Dummy coding is used in regression analysis for categorizing the variable. Dummy variable in R programming is a type of variable that represents a characteristic of an experiment. A dummy variable is either 1 or 0 and 1 can be represented as either True or False and 0 can be represented as False or True depending upon the user.
The goal of fastDummies is to quickly create dummy variables (columns) and dummy rows. Creating dummy variables is possible through base R or other packages, but this package is much faster than those methods.
Installation:
To install this package, use the code
install.packages("fastDummies")
# The development version is available on Github.
# install.packages("devtools")
devtools::install_github("jacobkap/fastDummies")

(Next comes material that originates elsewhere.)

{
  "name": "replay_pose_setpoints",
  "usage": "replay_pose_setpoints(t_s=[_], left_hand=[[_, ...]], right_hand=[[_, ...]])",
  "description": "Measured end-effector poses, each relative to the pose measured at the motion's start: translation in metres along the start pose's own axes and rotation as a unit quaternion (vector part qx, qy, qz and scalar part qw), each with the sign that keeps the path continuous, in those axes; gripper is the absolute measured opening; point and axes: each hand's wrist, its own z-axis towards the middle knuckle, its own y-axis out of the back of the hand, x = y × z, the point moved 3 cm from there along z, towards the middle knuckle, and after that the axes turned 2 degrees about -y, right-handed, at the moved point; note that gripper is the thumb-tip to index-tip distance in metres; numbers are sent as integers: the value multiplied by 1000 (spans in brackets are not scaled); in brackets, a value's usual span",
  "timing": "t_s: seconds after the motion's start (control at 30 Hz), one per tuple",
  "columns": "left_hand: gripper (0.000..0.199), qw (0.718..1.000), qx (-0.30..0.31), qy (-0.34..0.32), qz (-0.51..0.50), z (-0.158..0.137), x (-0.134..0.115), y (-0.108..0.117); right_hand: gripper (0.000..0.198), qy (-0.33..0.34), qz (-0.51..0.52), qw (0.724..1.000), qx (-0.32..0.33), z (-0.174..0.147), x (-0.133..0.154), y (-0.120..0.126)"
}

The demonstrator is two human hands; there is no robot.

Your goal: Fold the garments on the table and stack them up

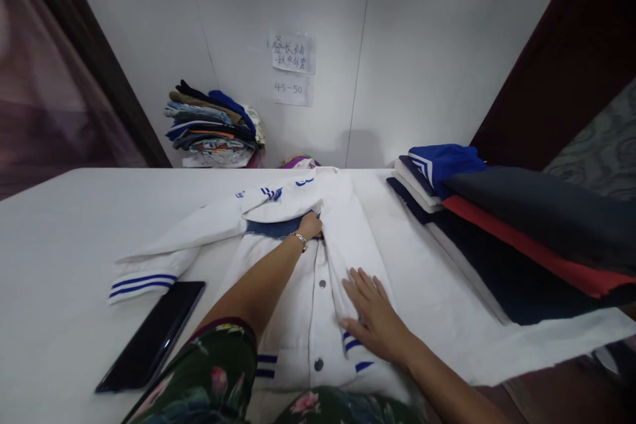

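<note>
A white jacket (pixel 293 285) with snap buttons and blue-striped cuffs lies spread on the table, its left part folded over near the top. Its left sleeve (pixel 183 232) stretches out to the left, while the other sleeve (pixel 358 238) runs down over the jacket's right side. My left hand (pixel 311 225), with a bracelet at the wrist, has its fingers closed on the jacket near the collar, beside a dark blue patch (pixel 273 228). My right hand (pixel 370 318) rests flat on the right sleeve just above its striped cuff, fingers spread.
A dark phone or tablet (pixel 154 338) lies at the left. Stacked folded clothes (pixel 213 122) stand at the back left, and a larger clothes pile (pixel 517 232) covers the right side. Handwritten paper notes (pixel 293 69) hang on the wall (pixel 422 46) behind the white table (pixel 64 232).
</note>
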Motion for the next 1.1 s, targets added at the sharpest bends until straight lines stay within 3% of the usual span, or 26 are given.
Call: replay_pose_setpoints(t_s=[0.1,0.23,0.4,0.57,0.73,0.8,0.9,1.0,1.1], left_hand=[[34,1000,-14,26,1,-8,-1,3],[33,998,-63,21,24,-18,-4,7],[36,995,-81,22,47,-23,-6,7],[32,995,-85,7,52,-27,-8,7],[20,992,-113,-30,51,-30,-6,15],[18,988,-137,-40,57,-30,-3,31],[25,977,-196,-40,79,-30,10,72],[26,960,-255,-27,110,-29,33,120],[23,950,-286,2,125,-25,60,153]], right_hand=[[70,40,5,999,26,5,6,-5],[69,45,28,997,56,8,7,-13],[67,56,50,997,3,15,6,6],[65,16,-10,997,-69,49,-10,27],[67,-29,-60,998,-19,78,-30,5],[66,-25,-70,997,-20,81,-35,-5],[66,-19,-76,997,-25,81,-38,-12],[69,-18,-79,997,-18,80,-40,-13],[70,-15,-75,997,-24,81,-41,-14]])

Using dummy_cols() function
dummy_cols()
function is present in fastDummies package. It creates dummy variables on the basis of parameters provided in the function. If columns are not selected in the function call for which dummy variable has to be created, then dummy variables are created for all characters and factors column in the dataframe.
Syntax:
dummy_cols(.data, select_columns = NULL)
Parameters:
.data: represents object for which dummy columns has to be created
select_columns: represents columns for which dummy variables has to be created
Example:
# Create a dataframe
df <- data.frame(gender = c("m", "f", "m"),
age = c(19, 20, 20),
city = c("Delhi", "Mumbai",
"Delhi"))
# Create dummy variables
# select_columns = NULL uses all
# character and factor columns
# to create dummy variable
df <- dummy_cols(df)
# Print
print(df)
Output:
gender age city gender_f gender_m city_Delhi city_Mumbai
1 m 19 Delhi 0 1 1 0
2 f 20 Mumbai 1 0 0 1
3 m 20 Delhi 0 1 1 0